Un roman surprenant en trois étapes bien distinctes. Une sorte de crescendo qui va lever le voile sur certains mystères.

Difficile de parler de se roman sans dévoiler. Une société qui vit en autarcie dont deux jeunes gens vont prendre acquérir une conscience politique. Ils vont faire leurs armes sans bases politiques, sans réaliser ce qu’ils font. J’ai beaucoup aimé comment ces deux conceptions diamétralement opposées vont prendre naissance, ce développer et aboutir à ceux idéaux. Il y a le jeune homme et la jeune fille, les rôles que l’auteur leur a distribués sont très cohérents et je dirais presque la masculinité et la féminité induisent leurs choix. Je sens que je ne vais pas me faire des amies !

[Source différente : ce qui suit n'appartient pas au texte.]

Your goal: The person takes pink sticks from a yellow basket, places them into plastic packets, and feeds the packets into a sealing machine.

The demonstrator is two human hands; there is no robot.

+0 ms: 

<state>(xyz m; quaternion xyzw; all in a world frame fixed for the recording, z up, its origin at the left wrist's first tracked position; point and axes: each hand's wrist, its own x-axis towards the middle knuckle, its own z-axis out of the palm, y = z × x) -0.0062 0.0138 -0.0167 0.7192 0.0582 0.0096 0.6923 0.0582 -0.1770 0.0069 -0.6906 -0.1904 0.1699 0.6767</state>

Les deux prônent « prenons notre vie en main » mais dans deux directions qui ne peuvent que s’affronter.

Ismène veut comprendre et analyser elle est dans recherche de la sécurité et l’évolution « tranquille » un côté plus protecteur qui voit plus loin dans le temps, Hémon joue de son charisme et de son égocentrisme qui le pousse à  la destruction et la violence, le côté guerrier et besoin de toute puissance et de domination.

Mais bien sûr il y a d’autres personnages, d’autres paramètres qui vont influencer le cours de l’histoire.

Les descriptions du clan (en général), son organisation, ses secrets et manipulations de masse, des scènes de la vie quotidienne sont très fluides et nous entraînent dans les méandres de cette société. Les autres parties sont à découvrir !!!

Le langage laisse Ismène perplexe car certains concepts restent abstraits pour elle qui ne connaît que le suspend, par contre il dévoile certaines chose au lecteur.

Un livre qui ne laisse pas indemne, qui donne à réfléchir. Comment une Utopie peut se transformer en Dystopie.  Un roman qui dans le panorama politique actuel n’est pas inutile. Un roman plus complexe que ce que j’en dis ici.

Un roman qui est déjà entre les mains d’un autre lecteur.

Certains aspects de ce roman m’ont fait penser à « La ferme des animaux » de Georges Orwell et « Sa Majesté des mouches » de William Golding. Le duo Ismène/Hémon me fait penser à Nel/Syon des personnages d’un roman Fantasy jeunesse « les souvenirs perdus » de Samantha Bailly que je viens de lire, ils ont vécu dans une île coupé du reste du monde et ils finissent par aller découvrir l’extérieur mais pas avec les mêmes sentiments. C’est drôle les liens qui lient certaines lectures.

Je remercie les éditions Denoël pour cette belle découverte.